«Ahora estáis tristes, pero volveré a veros y vuestro corazón se alegrará, y nadie os quitará vuestra alegría» (Jn 16, 22-23).
El tema de los ejercicios espirituales de los Asociados Siervos del Sufrimiento, que se celebraron en San Giovanni Rotondo del 20 al 24 de agosto, es programático y poderoso. ¿Qué quiso decirnos Jesús? El Señor explica a los apóstoles el sentido de la cruz con la imagen de la mujer que da a luz. La vida brota del vientre de la madre a través del parto, que es una separación dolorosa. El recién nacido tiene miedo de morir, y sin embargo está naciendo. ¡El dolor del parto es un comienzo, no un final! La vida no surge de un engaño, sino de una Pascua. Y esta es una lección que nunca llegamos a asimilar del todo. Es precisamente este miedo el que siembra en nosotros enigmas irracionales y preguntas que nos acompañan toda la vida y que responden al temor a ser abandonados y a enfrentarnos a lo desconocido.
Es el mismo dolor que el Señor expresa en la cruz: en el momento culminante de asumir el peso de nuestra existencia, Jesús debe enfrentarse a este terror inherente a la condición humana y superar la lucha espiritual contra quienes quieren convencernos de que «Dios no nos ama, no existe y, desde luego, no se preocupa por nosotros».
Esa es la actitud que debemos adoptar, ese es el mejor consejo al que debemos aferrarnos cuando, al regresar a nuestras vidas, los retos cotidianos llamen a la puerta de nuestros hogares. Cuando los ejercicios espirituales nos parezcan lejanos y las fatigas titánicas.
María ya ha vivido esta «ausencia»: el ángel le anuncia la llegada de Jesús, pero luego se marcha y ella se queda sola. Guarda todo en su corazón, sin tener claro lo que está sucediendo. Pero sigue confiando en Dios, en la cotidianidad de una vida que no diríamos precisamente «cómoda». Sin caer en el «hazlo tú mismo», el «ayúdate a ti mismo y Dios te ayudará» o los muchos sustitutos del bienestar psicofísico que nos ofrece el mundo y que, en última instancia, siempre responden a la concupiscencia de los bienes, la carne y el ego (1 Jn 2, 16). ¡Libéranos, Señor!
P. El Padre Pío le dijo a nuestro Padre: «Hijo mío, comienza a aceptar con dulce resignación las contrariedades y las aflicciones, y el Señor no dejará de poner en tu corazón la serenidad, la paz, la alegría y, por tanto, la bienaventuranza en el sufrimiento. Así lo hice yo, así hazlo tú» (Padre Pío, mi padre, p. 48). Así debemos hacerlo nosotros.
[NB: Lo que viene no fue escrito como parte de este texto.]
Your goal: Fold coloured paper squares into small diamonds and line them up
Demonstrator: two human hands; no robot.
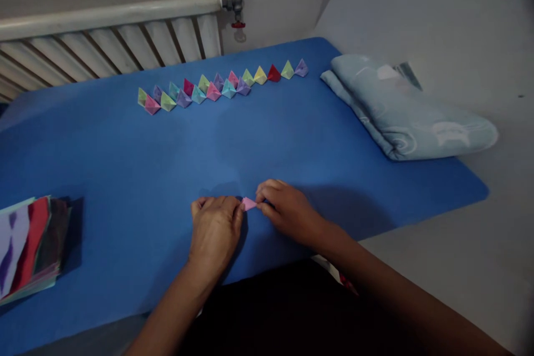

Los ejercicios espirituales de este año han sido los que nunca hubiéramos querido vivir... los primeros sin nuestro Padre. Pero Jesús nos ha prometido que, aunque ahora parezca prevalecer el dolor por su ausencia física, estaremos en la alegría con nuestros dos padres en el Paraíso, si el Señor quiere.
Recitar el Vía Crucis alrededor de los restos mortales del padre Pío nos ha hecho anticipar la esperanza del Paraíso. Si entrar al Clielo en cordada, pensar en nuestros intercesores es nuestro mayor consuelo.
Mientras tanto, no estamos solos. Nuestra querida Madre, como siempre, se ha adelantado a nuestras necesidades espirituales y nos ha regalado un valioso testimonio sobre el Padre y la promesa de recopilar en un libro la historia de nuestra familia. ¡Gracias, Madre! Rezaremos al Espíritu Santo para que alivie el esfuerzo de este trabajo para ti y para quienes te ayudarán.